INSTRUCTIONS TO FOLLOW: Going through the entries below, tally the lines that hold the word "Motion" and state the result alone.

======

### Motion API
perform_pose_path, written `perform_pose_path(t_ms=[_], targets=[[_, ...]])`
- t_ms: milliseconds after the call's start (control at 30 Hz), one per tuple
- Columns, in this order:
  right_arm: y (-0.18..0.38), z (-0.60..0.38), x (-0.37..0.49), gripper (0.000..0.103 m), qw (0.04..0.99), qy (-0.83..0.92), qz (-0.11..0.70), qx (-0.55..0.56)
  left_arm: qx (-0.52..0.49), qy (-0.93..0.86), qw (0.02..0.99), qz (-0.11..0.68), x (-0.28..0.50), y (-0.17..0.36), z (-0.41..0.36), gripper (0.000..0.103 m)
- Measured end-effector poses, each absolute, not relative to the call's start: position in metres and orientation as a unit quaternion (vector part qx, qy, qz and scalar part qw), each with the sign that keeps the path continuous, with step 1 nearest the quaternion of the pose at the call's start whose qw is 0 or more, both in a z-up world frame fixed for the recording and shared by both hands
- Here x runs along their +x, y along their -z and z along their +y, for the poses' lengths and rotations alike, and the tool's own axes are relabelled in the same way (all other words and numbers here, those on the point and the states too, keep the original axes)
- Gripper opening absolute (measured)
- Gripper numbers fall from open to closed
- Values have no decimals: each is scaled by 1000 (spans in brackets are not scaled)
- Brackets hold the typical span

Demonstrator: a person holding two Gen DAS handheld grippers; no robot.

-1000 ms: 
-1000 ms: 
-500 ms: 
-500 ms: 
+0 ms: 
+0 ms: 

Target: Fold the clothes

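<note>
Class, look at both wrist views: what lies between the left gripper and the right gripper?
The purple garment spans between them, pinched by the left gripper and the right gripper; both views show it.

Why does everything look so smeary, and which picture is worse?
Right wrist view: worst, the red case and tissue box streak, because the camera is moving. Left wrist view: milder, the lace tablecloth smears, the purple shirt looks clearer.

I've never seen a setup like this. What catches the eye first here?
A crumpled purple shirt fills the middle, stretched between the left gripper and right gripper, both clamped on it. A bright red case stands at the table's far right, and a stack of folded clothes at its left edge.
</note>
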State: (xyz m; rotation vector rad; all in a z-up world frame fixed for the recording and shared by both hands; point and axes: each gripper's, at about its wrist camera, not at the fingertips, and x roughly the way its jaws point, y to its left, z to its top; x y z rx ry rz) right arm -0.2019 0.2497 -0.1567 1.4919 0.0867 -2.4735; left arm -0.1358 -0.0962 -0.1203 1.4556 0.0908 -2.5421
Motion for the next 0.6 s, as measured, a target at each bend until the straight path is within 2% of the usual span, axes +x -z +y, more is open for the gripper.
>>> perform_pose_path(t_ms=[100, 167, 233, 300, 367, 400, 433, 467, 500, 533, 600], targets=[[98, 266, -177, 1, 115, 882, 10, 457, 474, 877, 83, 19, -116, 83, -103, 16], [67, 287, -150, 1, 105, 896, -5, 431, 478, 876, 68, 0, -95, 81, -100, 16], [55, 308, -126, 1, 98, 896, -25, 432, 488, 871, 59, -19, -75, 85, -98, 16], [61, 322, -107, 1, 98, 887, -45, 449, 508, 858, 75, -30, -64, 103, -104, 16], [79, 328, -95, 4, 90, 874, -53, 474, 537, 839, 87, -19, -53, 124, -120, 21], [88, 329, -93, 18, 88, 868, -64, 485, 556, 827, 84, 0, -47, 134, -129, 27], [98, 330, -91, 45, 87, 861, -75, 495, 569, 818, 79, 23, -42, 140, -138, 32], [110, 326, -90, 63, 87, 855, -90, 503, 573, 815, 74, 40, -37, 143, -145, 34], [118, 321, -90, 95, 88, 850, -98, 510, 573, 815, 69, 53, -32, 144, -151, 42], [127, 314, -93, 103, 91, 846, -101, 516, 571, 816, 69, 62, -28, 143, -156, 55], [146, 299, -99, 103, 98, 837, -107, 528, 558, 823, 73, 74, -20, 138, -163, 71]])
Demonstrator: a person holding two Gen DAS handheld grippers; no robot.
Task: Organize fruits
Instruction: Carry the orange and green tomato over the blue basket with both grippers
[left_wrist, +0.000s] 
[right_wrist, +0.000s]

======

WRITTEN SOLUTION: 2